See what we did there? We took our "Large Unknown" and we zoomed into a specific place, time, taxon, and “thing to be sensed." This "Small Unknown" is clearly a part of the "Large Unknown," even though it doesn’t come close to addressing it fully. However, if enough people researched similar questions in enough different settings, we might just put the Large Unknown to rest someday!

You’ll notice I implied some details in my "Small Unknown" too, such as that bloodroot is relatively rare, its seeds germinate in the Spring, and that freezing temperatures can kill young plants. These're all examples of what I call “Small Knowns”—things we do know that abut the "Small Unknown." They're things that help us “guess” what the answer to the "Small Unknown" ought to be—that is, they inform our hypotheses. Because one of our goals in the Introduction is to bring the reader up to speed and another is to prepare them for our questions, hypotheses, and predictions, a lot of what an Introduction must do is present the relevant "Small Knowns."

It’s no wonder, then, that doing so very often takes up half or more of the Introduction's volume! While many other formulaic elements of an Introduction take up less than a paragraph, the "Small Knowns" rarely occupy less than several whole paragraphs in total. Moreover, each "Small Known" usually deserves its own paragraph (at least). Packing too many concepts together often leads to shallow summaries, full of soft evidence or no evidence at all, that'll neither prepare nor convince the reader.

Of course, the reader doesn’t need to know everything; they just need to know what’s relevant to our study. It can be hard to know what's relevant at first, which is partly why I like saving the Introduction for last, when I have as much clarity on the issue as possible.

"SMALL KNOWNS," "TOPIC SENTENCES," "SANDWICH PARAGRAPHS," AND "HARD EVIDENCE"

Ok, so how does one present "Small Knowns?" In what I call “sandwich paragraphs.” If you’ve already read the Discussion page of this guide, these shouldn't be new! The structure of a “sandwich paragraph” is so universal you'll find dozens in the Introduction and Discussion of nearly every paper you read, and for good reason. Once you learn to recognize them, you’ll see them all over.

Although “sandwich paragraphs” can be more complicated, they usually have just three parts:

A topic sentence (more on this in a second!)
“Meat.” By this, I mean relevant (preferably hard) evidence (plus any relevant context!) from other studies, here to establish our "Small Knowns" as, in fact, "knowns."
A “so what” or “recap” or “transition” sentence to put a decisive punctuation mark on this key idea and move us to the next.

So, it’s a bunch of facts sandwiched between two structurally essential “slices of bread!” Maybe it has some toppings—like logical transitions and coordinating ideas—to make the whole thing go down easier, but those elements are smaller and secondary.

The first thing we need to unpack, then, is the concept of a topic sentence.
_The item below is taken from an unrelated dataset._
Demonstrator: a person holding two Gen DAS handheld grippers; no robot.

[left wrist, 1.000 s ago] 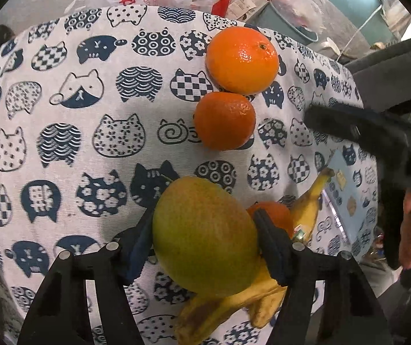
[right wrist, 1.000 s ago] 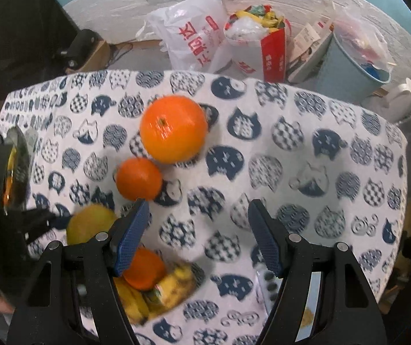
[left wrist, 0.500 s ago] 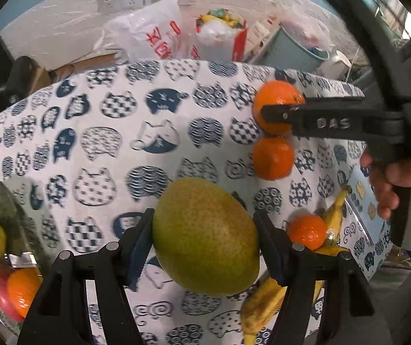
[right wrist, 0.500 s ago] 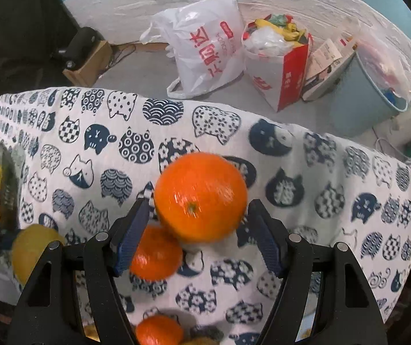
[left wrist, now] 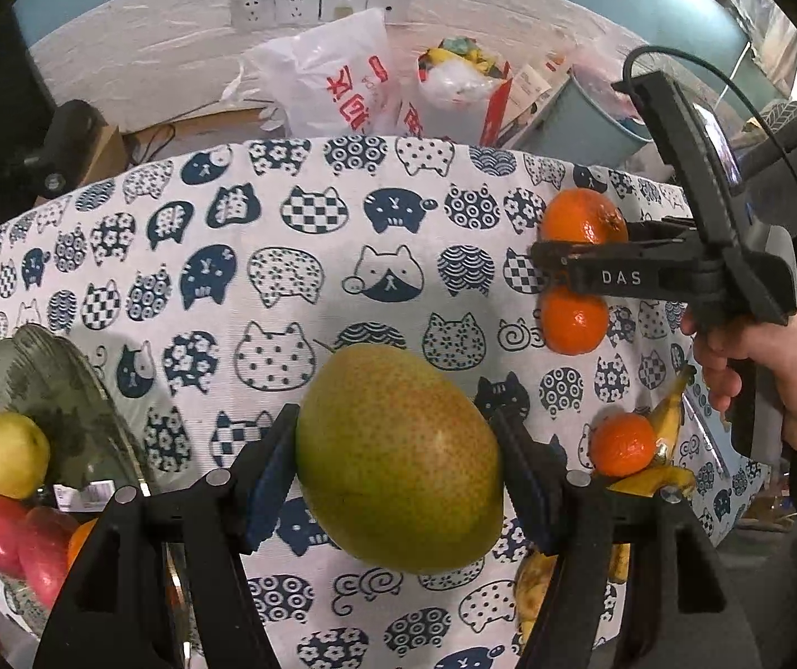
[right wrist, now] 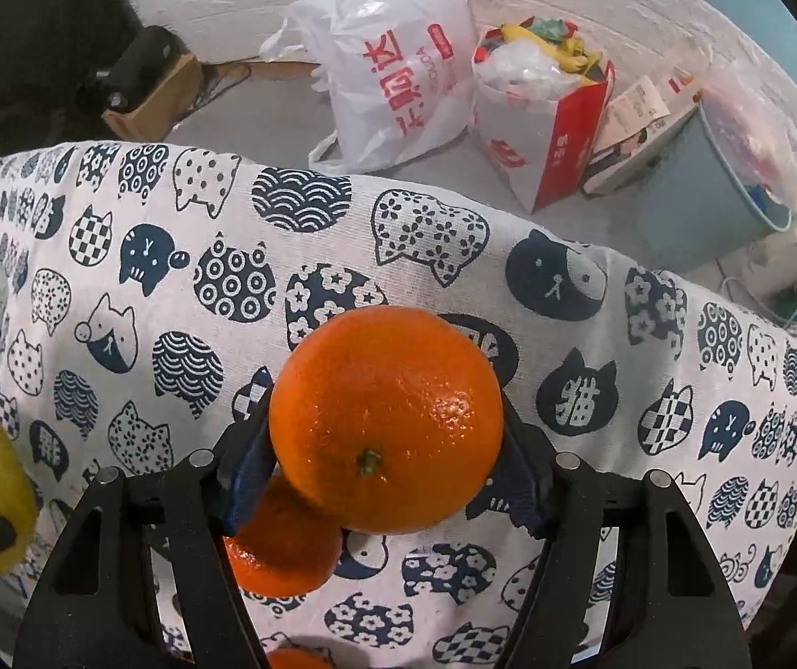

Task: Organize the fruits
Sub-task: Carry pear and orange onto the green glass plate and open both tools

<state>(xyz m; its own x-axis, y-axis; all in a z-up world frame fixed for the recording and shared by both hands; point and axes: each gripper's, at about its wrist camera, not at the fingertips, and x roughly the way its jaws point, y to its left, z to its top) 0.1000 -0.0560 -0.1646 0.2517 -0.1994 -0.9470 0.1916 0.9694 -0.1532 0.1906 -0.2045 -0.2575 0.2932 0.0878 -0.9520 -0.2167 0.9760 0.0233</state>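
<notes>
Only left view: glass bowl [left wrist: 63, 384] (apples [left wrist: 8, 454])

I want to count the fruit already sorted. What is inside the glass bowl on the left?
The glass bowl holds a yellow-green apple, red apples and something orange, half hidden by the left gripper. Anything deeper is cut off.

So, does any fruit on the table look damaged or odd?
Yes. The bananas at the right edge of the cloth are browned and soft-looking, probably overripe. The pear and the big orange, both gripped, look sound.
</notes>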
What's a topic sentence? Oh, you know, it’s only the most important type of sentence in all of science writing.

Allow me to explain. On the Preface page, I argued creative writing is, by and large, almost entirely unlike science writing. When writing a fiction story, for example, it’s often desirable to not tell the reader things. You build suspense and intrigue and drama by withholding information, by misdirecting the reader, and by foreshadowing rather than outright stating things.

By contrast, in science writing, our only goal is to communicate knowledge. To do that, we must spoil everything and hide nothing. We embrace spoiler alerts in science!

In fact, that’s the perfect way to think about this: a great topic sentence is a spoiler—it gives away the entire point of the paragraph it starts. It should tell a reader enough that, if they chose to stop reading, they’d still walk away having learned something. And if your reader is getting bored, a great topic sentence might just buy you another paragraph to hook them again.

I can’t over-stress the importance of topic sentences. If there is a single improvement we could all make (veterans and beginners alike) to our science writing, it’s learning to write better topic sentences! In some ways, they're the thematic glue that make scientific papers palatable to read. In fact, I’ve heard it said that a reader should be able to read only your topic sentences and still summarize your paper accurately. That’s how central to the communication process they are.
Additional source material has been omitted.